Chemicals used in the environment to kill bacteria could be making them stronger, according to a paper published in the October issue of the journal Microbiology. Low levels of these chemicals, called biocides, can make the potentially lethal bacterium Staphylococcus aureus remove toxic chemicals from the cell even more efficiently, potentially making it resistant to being killed by some antibiotics.

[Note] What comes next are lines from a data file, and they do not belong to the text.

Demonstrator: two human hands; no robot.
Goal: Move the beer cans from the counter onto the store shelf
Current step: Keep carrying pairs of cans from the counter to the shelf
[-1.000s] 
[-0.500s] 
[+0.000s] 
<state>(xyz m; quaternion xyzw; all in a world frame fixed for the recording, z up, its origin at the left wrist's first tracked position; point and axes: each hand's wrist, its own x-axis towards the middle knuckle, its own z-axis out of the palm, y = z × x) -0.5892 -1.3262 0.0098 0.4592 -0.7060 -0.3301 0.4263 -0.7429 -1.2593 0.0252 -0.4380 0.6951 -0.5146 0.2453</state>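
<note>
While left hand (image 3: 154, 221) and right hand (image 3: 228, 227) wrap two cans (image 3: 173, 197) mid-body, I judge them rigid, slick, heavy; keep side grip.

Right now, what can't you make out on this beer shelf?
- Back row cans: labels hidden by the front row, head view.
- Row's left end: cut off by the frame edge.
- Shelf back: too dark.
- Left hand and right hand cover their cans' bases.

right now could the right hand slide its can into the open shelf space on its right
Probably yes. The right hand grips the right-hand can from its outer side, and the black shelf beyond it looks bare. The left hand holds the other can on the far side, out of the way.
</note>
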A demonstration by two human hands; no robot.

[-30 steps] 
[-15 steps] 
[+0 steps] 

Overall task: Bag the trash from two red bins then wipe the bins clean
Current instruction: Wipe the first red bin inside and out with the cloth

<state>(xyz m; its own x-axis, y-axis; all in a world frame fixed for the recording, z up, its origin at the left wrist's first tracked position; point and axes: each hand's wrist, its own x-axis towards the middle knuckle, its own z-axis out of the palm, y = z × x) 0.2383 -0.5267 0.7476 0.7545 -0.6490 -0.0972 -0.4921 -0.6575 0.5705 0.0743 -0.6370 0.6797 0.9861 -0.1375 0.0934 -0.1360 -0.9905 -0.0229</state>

Biocides are used in disinfectants and antiseptics to kill microbes. They are commonly used in cleaning hospitals and home environments, sterilizing medical equipment and decontaminating skin before surgery. At the correct strength, biocides kill bacteria and other microbes. However, if lower levels are used the bacteria can survive and become resistant to treatment.
"Bacteria like Staphylococcus aureus make proteins that pump many different toxic chemicals out of the cell to interfere with their antibacterial effects," said Dr Glenn Kaatz from the Department of Veterans Affairs Medical Center in Detroit, USA. "These efflux pumps can remove antibiotics from the cell and have been shown to make bacteria resistant to those drugs. We wanted to find out if exposure to biocides could also make bacteria resistant to being killed by the action of efflux pumps."
The researchers exposed S. aureus taken from the blood of patients to low concentrations of several biocides and dyes, which are also used frequently in hospitals. They looked at the effect of exposure on the bacteria and found that mutants that make more efflux pumps than normal were produced.
"We found that exposure to low concentrations of a variety of biocides and dyes resulted in the appearance of resistant mutants," said Dr Kaatz. "The number of efflux pumps in the bacteria increased. Because the efflux pumps can also rid the cell of some antibiotics, pathogenic bacteria with more pumps are a threat to patients as they could be more resistant to treatment."
If bacteria that live in protected environments are exposed to biocides repeatedly, for example during cleaning, they can build up resistance to disinfectants and antibiotics. Such bacteria have been shown to contribute to hospital-acquired infections.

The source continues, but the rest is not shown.